TO DO
Within the listing below, the lines to output run from the one containing "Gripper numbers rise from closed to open" through the one containing "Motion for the"; copy them exactly and nothing else.

INFORMATION SUPPLIED
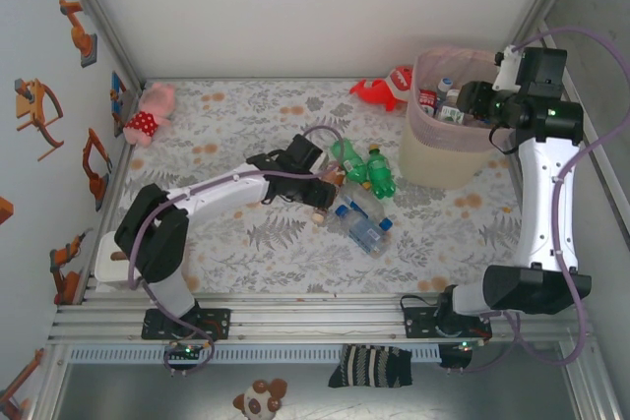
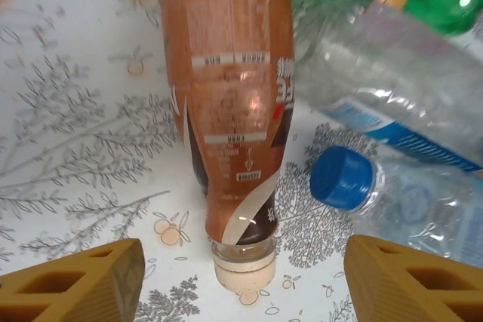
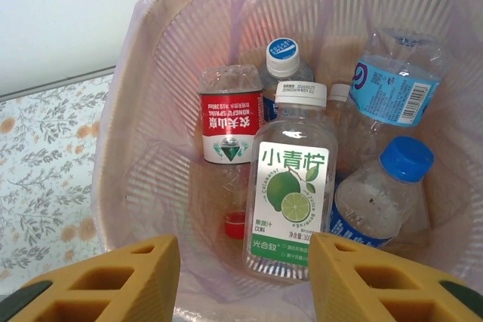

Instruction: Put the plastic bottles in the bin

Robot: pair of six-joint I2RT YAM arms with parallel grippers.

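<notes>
A brown-labelled plastic bottle [image 2: 230, 96] lies on the floral table, its cream cap [image 2: 243, 265] pointing at my left gripper [image 2: 243, 286]. That gripper is open, one yellow finger on each side of the cap end, touching nothing. Beside it lie clear bottles with blue caps [image 2: 343, 177] and two green bottles [image 1: 364, 166]. More clear bottles [image 1: 362, 223] lie just nearer. The bin [image 1: 433, 159], cream with a pink bag, stands at the back right. My right gripper [image 3: 245, 280] hovers open over it. Inside are several bottles, a lime-labelled one [image 3: 293, 186] closest.
A pink plush toy [image 1: 153, 110] sits in the far left corner and a red toy [image 1: 384, 90] lies behind the bin. Enclosure walls close in the table on the left, back and right. A striped sock [image 1: 369, 366] lies below the near rail.
</notes>
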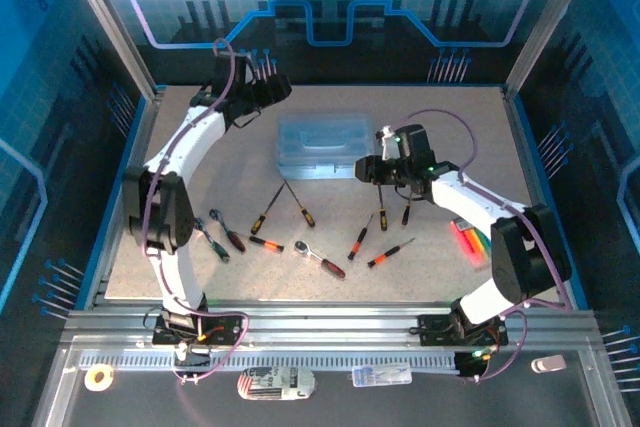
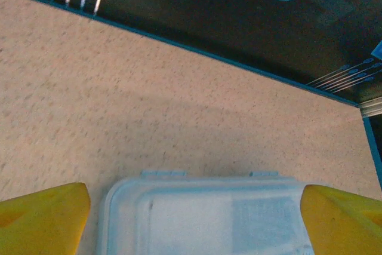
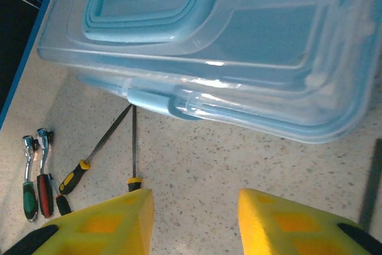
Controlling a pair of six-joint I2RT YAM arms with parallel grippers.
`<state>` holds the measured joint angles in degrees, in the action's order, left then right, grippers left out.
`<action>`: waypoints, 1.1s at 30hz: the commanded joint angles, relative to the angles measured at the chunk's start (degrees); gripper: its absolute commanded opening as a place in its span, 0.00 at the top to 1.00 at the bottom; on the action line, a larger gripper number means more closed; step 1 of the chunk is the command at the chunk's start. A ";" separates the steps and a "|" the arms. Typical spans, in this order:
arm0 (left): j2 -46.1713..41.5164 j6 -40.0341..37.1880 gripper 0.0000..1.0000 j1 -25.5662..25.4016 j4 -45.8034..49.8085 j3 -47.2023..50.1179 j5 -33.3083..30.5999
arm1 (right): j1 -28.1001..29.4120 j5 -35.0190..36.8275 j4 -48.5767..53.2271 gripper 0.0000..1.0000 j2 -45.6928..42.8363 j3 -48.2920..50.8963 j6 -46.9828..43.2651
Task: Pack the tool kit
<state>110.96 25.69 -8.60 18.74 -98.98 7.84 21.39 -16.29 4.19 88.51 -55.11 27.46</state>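
Translucent pale-blue rectangular plastic box (image 3: 239, 46), lid closed, lies just ahead of the right gripper (image 3: 194, 222), parted and empty. It also lies ahead of the left gripper (image 2: 194, 213), spread wide, grasping nothing.

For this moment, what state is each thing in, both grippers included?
tool box: lid shut, sitting flat on the table
left gripper: open, holding nothing
right gripper: open, holding nothing
screwdrivers: lying loose on the table, outside the box
ratchet wrench: lying loose on the table, outside the box
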 commanded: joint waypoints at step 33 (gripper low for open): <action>0.22 -4.51 0.18 -11.62 5.80 8.87 14.66 | -4.16 0.14 10.56 0.45 31.81 -34.27 -0.30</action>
<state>113.69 19.55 -16.29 27.46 -92.42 13.80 15.00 -8.56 14.59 119.31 -87.29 27.03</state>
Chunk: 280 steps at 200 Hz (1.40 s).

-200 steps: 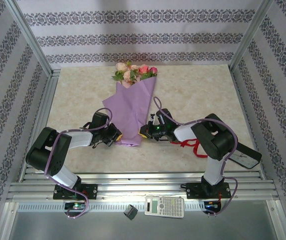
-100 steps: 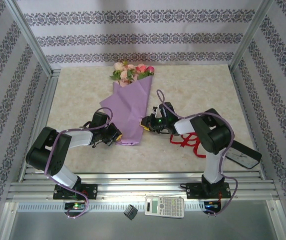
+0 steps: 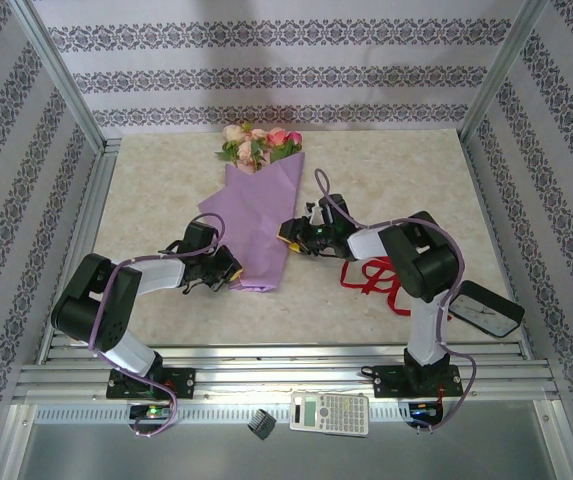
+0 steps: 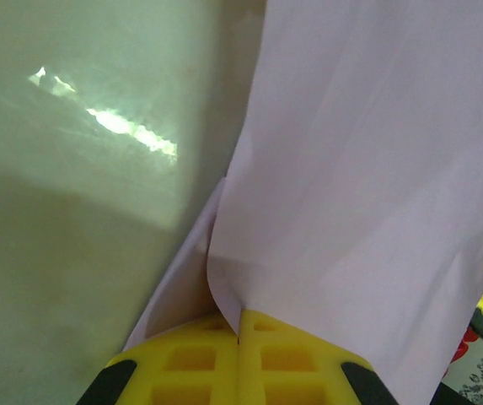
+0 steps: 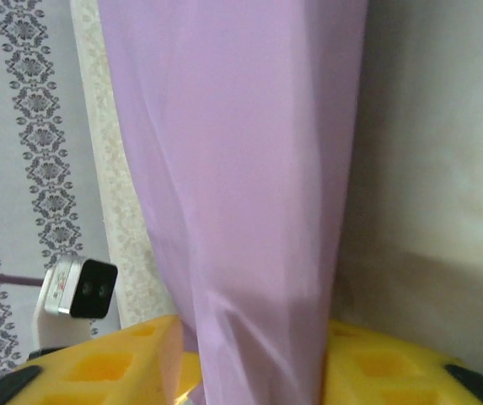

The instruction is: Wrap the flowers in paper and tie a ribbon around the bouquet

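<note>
Bouquet, from above: lies slantwise on the table, flowers toward the far wall, narrow tail toward the arms. Shows nothing of what is inside the purple paper below the blooms. Left gripper: sits at the tail's near-left corner, fingertips too small here to read. Right gripper: meets the cone's right edge partway up, jaws hard to make out. Ribbon: lies loose on the table under the right arm, partly covered by it, apart from the bouquet.

Left wrist view: shows yellow fingers pressed together, an edge of the paper pinched in the seam between them. Cuts the sheet off at the top and right borders.

Right wrist view: shows yellow fingers standing apart, one on each side of the purple cone, which runs up out of frame. Cannot tell whether the pads press the paper or merely flank it.
</note>
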Available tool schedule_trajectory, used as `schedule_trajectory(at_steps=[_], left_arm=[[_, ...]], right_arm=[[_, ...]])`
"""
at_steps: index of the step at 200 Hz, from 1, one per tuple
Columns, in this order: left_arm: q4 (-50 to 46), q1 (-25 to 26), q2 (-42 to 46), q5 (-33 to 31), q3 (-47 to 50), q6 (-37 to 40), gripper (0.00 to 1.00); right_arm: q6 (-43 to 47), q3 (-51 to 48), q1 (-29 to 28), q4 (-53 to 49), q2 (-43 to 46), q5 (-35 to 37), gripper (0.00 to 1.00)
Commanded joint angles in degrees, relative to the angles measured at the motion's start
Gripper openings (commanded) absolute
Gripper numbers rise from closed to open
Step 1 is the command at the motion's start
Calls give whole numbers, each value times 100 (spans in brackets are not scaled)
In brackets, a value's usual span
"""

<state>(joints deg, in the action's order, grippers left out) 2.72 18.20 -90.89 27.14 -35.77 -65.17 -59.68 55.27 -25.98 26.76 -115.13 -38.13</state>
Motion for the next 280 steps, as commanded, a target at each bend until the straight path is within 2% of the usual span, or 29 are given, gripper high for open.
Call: schedule_trajectory(at_steps=[1, 17, 29, 40, 55, 60, 77, 98, 104, 113, 122, 132, 141, 158, 172, 179, 186, 193, 202, 206, 226, 238, 250, 262, 280], left_arm=[[-1023, -123, -65, -352, 99, 191, 0], [-1077, -123, -51, -375, 88, 225, 0], [-1113, -131, -48, -393, 90, 249, 0], [-1117, -140, -38, -381, 92, 263, 0], [-1138, -139, -16, -373, 110, 287, 0], [-1150, -144, -9, -367, 112, 300, 0], [-1169, -157, -16, -357, 110, 347, 0], [-1218, -176, -30, -323, 88, 405, 0], [-1230, -180, -34, -323, 82, 422, 0], [-1259, -191, -50, -307, 64, 455, 0], [-1296, -204, -57, -293, 56, 486, 0], [-1321, -223, -61, -283, 35, 521, 0], [-1343, -240, -69, -264, 18, 546, 0], [-1343, -263, -84, -236, 17, 588, 0], [-1339, -268, -113, -192, -15, 604, 0], [-1345, -279, -131, -175, -28, 627, 0], [-1357, -275, -148, -163, -50, 646, 0], [-1370, -283, -159, -148, -55, 658, 0], [-1368, -286, -171, -124, -63, 669, 0], [-1357, -285, -181, -125, -67, 661, 0], [-1313, -286, -238, -44, -69, 674, 0], [-1308, -291, -245, -1, -88, 681, 0], [-1280, -296, -275, 48, -98, 692, 0], [-1278, -292, -310, 109, -139, 713, 0], [-1280, -299, -377, 184, -184, 740, 0]], right_arm=[[88, 242, 49, -144, -249, 118, 28], [75, 244, 78, -144, -284, 201, 7], [71, 197, 107, -124, -234, 275, 0], [88, 186, 128, -110, -187, 284, 3], [88, 252, 159, -97, -198, 262, 31], [80, 303, 171, -114, -225, 253, 37], [-1, 497, 198, -102, -373, 245, 43], [-76, 802, 229, -185, -576, 294, 42], [-109, 888, 241, -199, -636, 327, 39], [-156, 970, 266, -216, -709, 375, 26], [-196, 1002, 296, -193, -753, 439, 9], [-239, 1016, 337, -173, -767, 511, 3], [-265, 1049, 363, -172, -782, 558, 5], [-294, 1210, 407, -205, -862, 604, 33], [-323, 1415, 428, -279, -981, 638, 40], [-348, 1520, 451, -326, -1070, 668, 40], [-388, 1609, 477, -344, -1129, 716, 35], [-442, 1682, 503, -351, -1204, 759, 25], [-519, 1766, 537, -331, -1277, 809, 4], [-562, 1812, 562, -324, -1307, 834, 0], [-654, 2009, 644, -357, -1413, 900, 0], [-673, 2184, 677, -436, -1492, 901, 24], [-739, 2404, 697, -488, -1604, 892, 32], [-819, 2647, 700, -564, -1749, 890, 31], [-1006, 2932, 730, -567, -1940, 956, 19]])
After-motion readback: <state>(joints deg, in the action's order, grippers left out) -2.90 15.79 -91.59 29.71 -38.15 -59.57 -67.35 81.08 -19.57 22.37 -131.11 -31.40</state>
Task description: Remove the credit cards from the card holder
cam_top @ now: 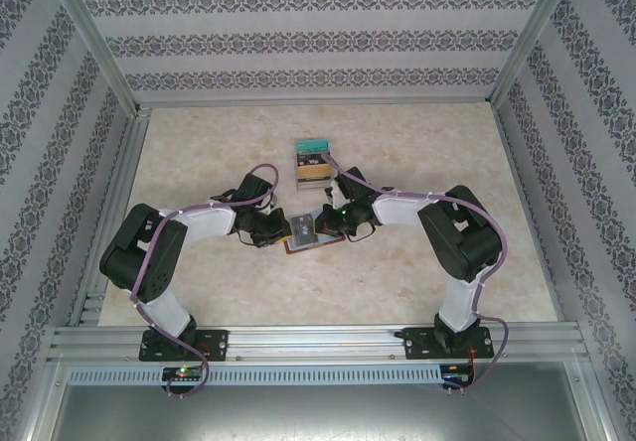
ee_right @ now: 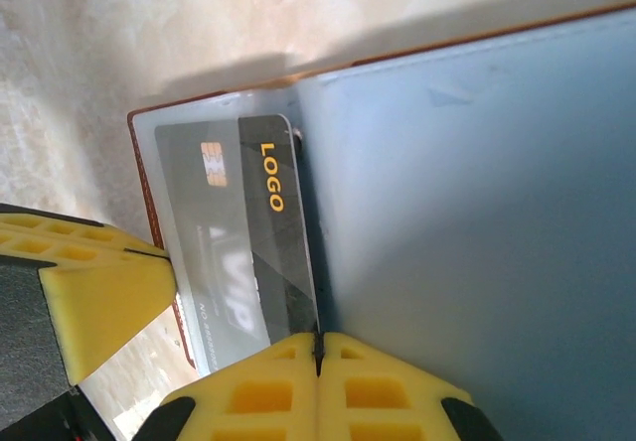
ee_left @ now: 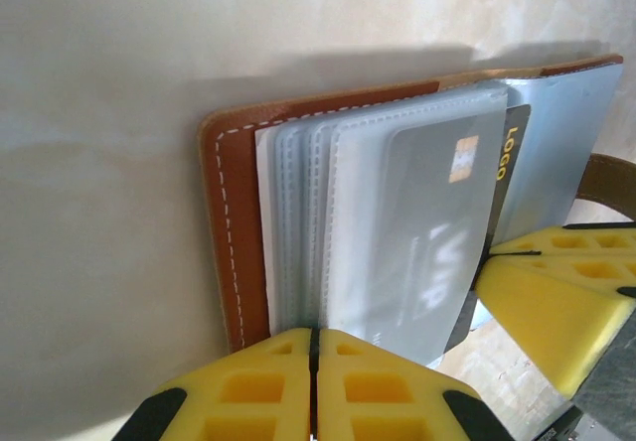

RESPONSE TO THE TASK
Gripper numbers rise from closed to open
Step 1 is the command at the motion's start
Calls give whole numbers, each value times 100 (spans in brackets are not scaled)
In brackets, a value's usual span
"""

<state>(joints deg, in the action's order, grippers left out) 2.72 18.20 -90.89 27.14 -35.77 -65.17 -59.68 55.27 -25.98 26.76 -115.13 -38.13</state>
Motion for the next 280 steps, as commanded, a target at each bend until the straight path is within 2% of the usual span, or 29 are given, gripper high for open.

That concludes the answer.